The existing order doesn't cover CloudFlare, and much of the blocking was IP-
based false route injection, not DNS-based or HTTP-Host:/TLS SNI-based.

If there is no existing censorship infrastructure installed at the respondent
ISPs which can fulfil the terms of the existing court order, the applicant may
need to go back to court - and it may need a re-hearing, as the order was
allowed only on the basis that existing infrastructure _could_ do it. I don't
think the Digital Economy Act site blocking provisions made it in, so there's
no primary legislation, no case law that I know of (bearing in mind I'm just
an interested layperson!), this specific thing was discussed and specifically
dropped in Parliament, and the balance of harm has changed.

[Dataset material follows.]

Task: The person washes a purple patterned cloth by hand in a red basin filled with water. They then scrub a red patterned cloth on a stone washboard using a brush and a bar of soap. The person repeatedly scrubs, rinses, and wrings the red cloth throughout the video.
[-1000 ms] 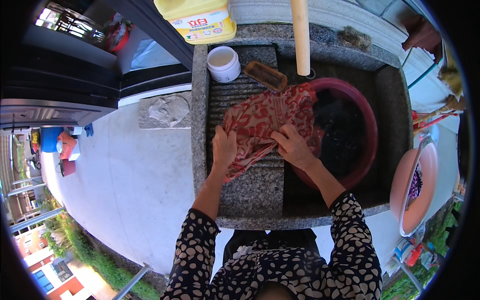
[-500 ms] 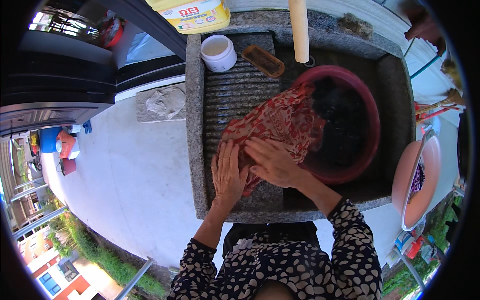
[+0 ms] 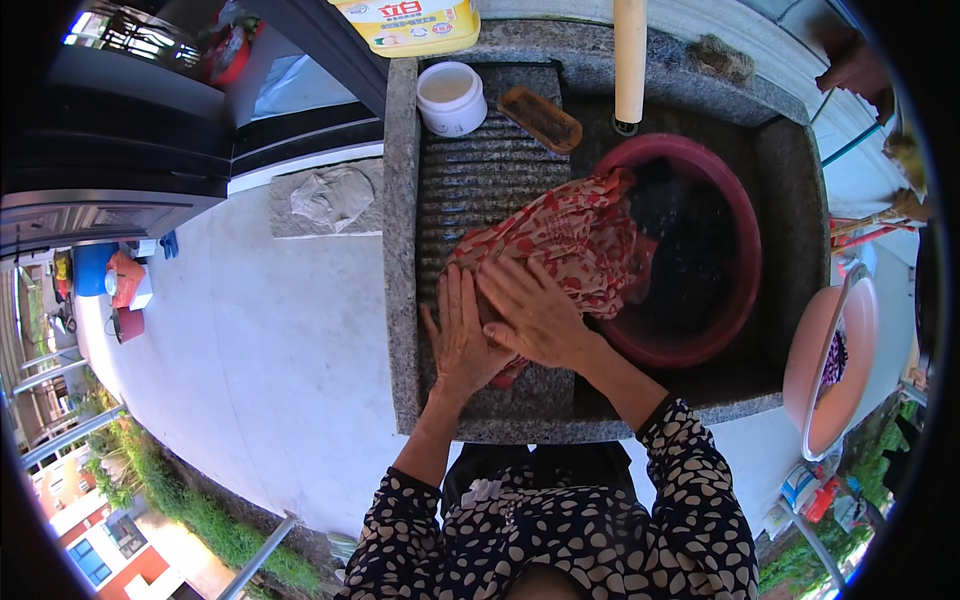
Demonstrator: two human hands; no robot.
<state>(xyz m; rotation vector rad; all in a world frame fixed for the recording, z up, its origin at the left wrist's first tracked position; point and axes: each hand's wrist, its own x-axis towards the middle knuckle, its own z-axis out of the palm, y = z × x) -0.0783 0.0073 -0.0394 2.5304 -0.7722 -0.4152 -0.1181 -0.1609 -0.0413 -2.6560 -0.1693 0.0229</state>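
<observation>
A wet red and beige patterned cloth (image 3: 550,235) lies across the ribbed washboard part (image 3: 470,205) of a stone sink. Its right end hangs into a red basin (image 3: 752,240) of dark water. My left hand (image 3: 463,340) rests flat on the cloth's near left end, fingers stretched forward. Beside it my right hand (image 3: 535,315) presses on the cloth, its fingers extended and slightly spread. The two hands meet near the right thumb. What lies beneath the palms is hidden.
On the washboard's far end stand a white tub (image 3: 451,100) and a brown scrubbing brush (image 3: 540,119). A yellow container (image 3: 420,30) sits at the far left rim. A pale pole (image 3: 629,65) reaches over the sink. A pink basin (image 3: 825,390) stands at the right, outside the stone rim (image 3: 402,250).
My right hand has shifted slightly left and forward, closer to my left hand. The cloth's left part is more bunched. The whole view has shifted a little.
</observation>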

I don't know if it's a honeypot - the staff are reportedly locked out, and
CloudFlare (US) might be as neutral as they can be when it comes to what they
reverse-proxy, but _The Pirate Bay_ (real or not) is possibly the most
internationally-notorious website in the world; a ruthless test of
CloudFlare's legal and technical resilience if it's _not_ FBI. (I certainly
wouldn't expect them to hold the line in these circumstances!)

But I can't see what the site itself would really get the FBI/etc. that they
can't get by easier means: these are all public torrents and they run no
tracker.

Either way, I'm getting popcorn.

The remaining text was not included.